§ DIRECTIONS:
Below is a listing to transcribe in full and exactly; keep the pictures out.

§ MATERIAL PROVIDED:
* * * * * * *
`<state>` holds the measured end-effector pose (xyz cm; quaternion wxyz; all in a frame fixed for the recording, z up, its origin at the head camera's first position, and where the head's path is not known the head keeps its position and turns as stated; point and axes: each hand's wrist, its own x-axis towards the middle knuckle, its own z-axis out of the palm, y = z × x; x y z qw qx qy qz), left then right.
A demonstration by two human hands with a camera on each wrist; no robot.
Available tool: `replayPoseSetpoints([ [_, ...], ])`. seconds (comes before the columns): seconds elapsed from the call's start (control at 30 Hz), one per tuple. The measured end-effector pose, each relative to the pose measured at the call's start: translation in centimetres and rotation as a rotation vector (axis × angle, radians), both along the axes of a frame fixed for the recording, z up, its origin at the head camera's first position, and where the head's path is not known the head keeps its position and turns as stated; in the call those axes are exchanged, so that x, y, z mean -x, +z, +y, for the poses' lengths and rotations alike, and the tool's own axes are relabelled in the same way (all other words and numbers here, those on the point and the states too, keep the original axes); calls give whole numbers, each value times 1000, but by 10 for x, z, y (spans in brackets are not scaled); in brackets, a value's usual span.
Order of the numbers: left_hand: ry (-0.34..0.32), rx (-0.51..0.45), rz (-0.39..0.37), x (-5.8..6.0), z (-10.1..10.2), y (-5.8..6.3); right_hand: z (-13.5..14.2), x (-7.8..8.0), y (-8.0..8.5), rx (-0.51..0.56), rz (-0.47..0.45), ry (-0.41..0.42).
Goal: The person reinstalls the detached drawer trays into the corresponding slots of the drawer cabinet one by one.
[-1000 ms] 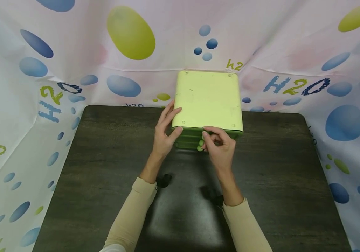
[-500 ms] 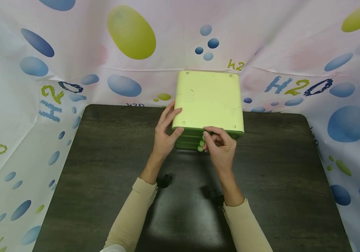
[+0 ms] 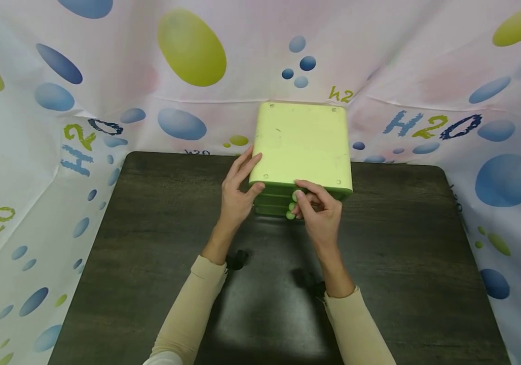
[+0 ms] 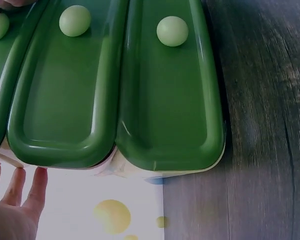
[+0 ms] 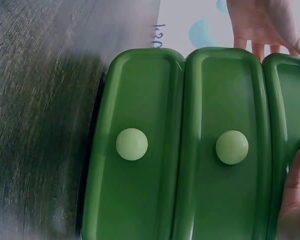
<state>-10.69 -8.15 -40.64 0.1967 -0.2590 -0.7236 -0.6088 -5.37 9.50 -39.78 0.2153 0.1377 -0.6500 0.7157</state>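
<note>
A small drawer unit [image 3: 303, 144] with a light green top and dark green drawer fronts stands at the back of the table. Its round pale green knobs line up down the front, the lower ones plain in both wrist views. At the top drawer's knob [image 3: 296, 195], my right hand [image 3: 322, 213] pinches with thumb and fingers; the hand partly covers this front. My left hand [image 3: 237, 197] lies along the unit's left side, fingers extended, thumb at the front top edge. The middle drawer [image 4: 65, 100] and bottom drawer [image 4: 165, 100] look closed in the left wrist view.
The dark wooden table [image 3: 160, 243] extends to both sides and in front of the unit. A patterned cloth [image 3: 242, 50] hangs close behind it and along the sides. Dark wrist cameras [image 3: 237, 260] sit under the forearms.
The right index fingertip has shifted slightly upward, and more of the top knob shows. The left hand keeps its place on the unit's side, and the unit has not visibly moved.
</note>
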Motion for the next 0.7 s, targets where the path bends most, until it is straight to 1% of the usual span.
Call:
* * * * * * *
§ TASK SOLUTION:
`<state>` holds the measured end-effector pose (xyz cm; quaternion wxyz; all in a frame fixed for the recording, z up, its origin at the head camera's first position, and where the head's path is not known the head keeps its position and turns as stated; point and axes: each hand's wrist, its own x-axis towards the middle knuckle, its own z-axis out of the palm, y = z × x; x y z qw qx qy qz), left then right.
A demonstration by two human hands with a camera on each wrist; no robot.
Available tool: `replayPoseSetpoints([ [_, ...], ])`. seconds (comes before the columns): seconds elapsed from the call's start (control at 30 Hz), one per tuple. The measured end-effector pose, each relative to the pose measured at the call's start: translation in centimetres and rotation as a rotation vector (axis × angle, radians), both along the axes of a frame fixed for the recording, z up, its origin at the head camera's first position, and where the head's path is not known the head keeps its position and turns as stated; in the call those axes are exchanged, so that x, y, z mean -x, +z, +y, for the poses' lengths and rotations alike, and the tool's own axes are relabelled in the same way (all other words and numbers here, those on the point and the states too, keep the original axes); calls give whole numbers, each value times 1000, but by 10 for x, z, y (spans in brackets are not scaled); in brackets, a value's usual span.
Order of the numbers: left_hand: ry (-0.34..0.32), rx (-0.51..0.45), rz (-0.39..0.37), x (-5.8..6.0), z (-10.1..10.2), y (-5.8..6.3); right_hand: z (-13.5..14.2), x (-7.8..8.0), y (-8.0..8.5), rx (-0.51..0.56), rz (-0.47..0.45), ry (-0.41..0.42).
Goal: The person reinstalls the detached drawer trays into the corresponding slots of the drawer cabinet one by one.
[-1000 ms] 
[-500 ms] 
[+0 ms] 
[+0 ms] 
[+0 ms] 
<state>-10.69 -8.15 -40.64 0.1967 -0.2590 -0.7236 -0.6088 -5.37 9.50 -39.78 0.2153 0.1377 -0.6500 0.7157</state>
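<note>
A small drawer unit [image 3: 303, 144] with a light green top and dark green drawer fronts stands at the back of the table. Its round pale green knobs line up down the front, the lower ones plain in both wrist views. At the top drawer's knob [image 3: 296, 195], my right hand [image 3: 322, 213] pinches with thumb and fingers; the hand partly covers this front. My left hand [image 3: 237, 197] lies along the unit's left side, fingers extended, thumb at the front top edge. The middle drawer [image 4: 65, 100] and bottom drawer [image 4: 165, 100] look closed in the left wrist view.
The dark wooden table [image 3: 160, 243] extends to both sides and in front of the unit. A patterned cloth [image 3: 242, 50] hangs close behind it and along the sides. Dark wrist cameras [image 3: 237, 260] sit under the forearms.
The right index fingertip has shifted slightly upward, and more of the top knob shows. The left hand keeps its place on the unit's side, and the unit has not visibly moved.
</note>
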Motion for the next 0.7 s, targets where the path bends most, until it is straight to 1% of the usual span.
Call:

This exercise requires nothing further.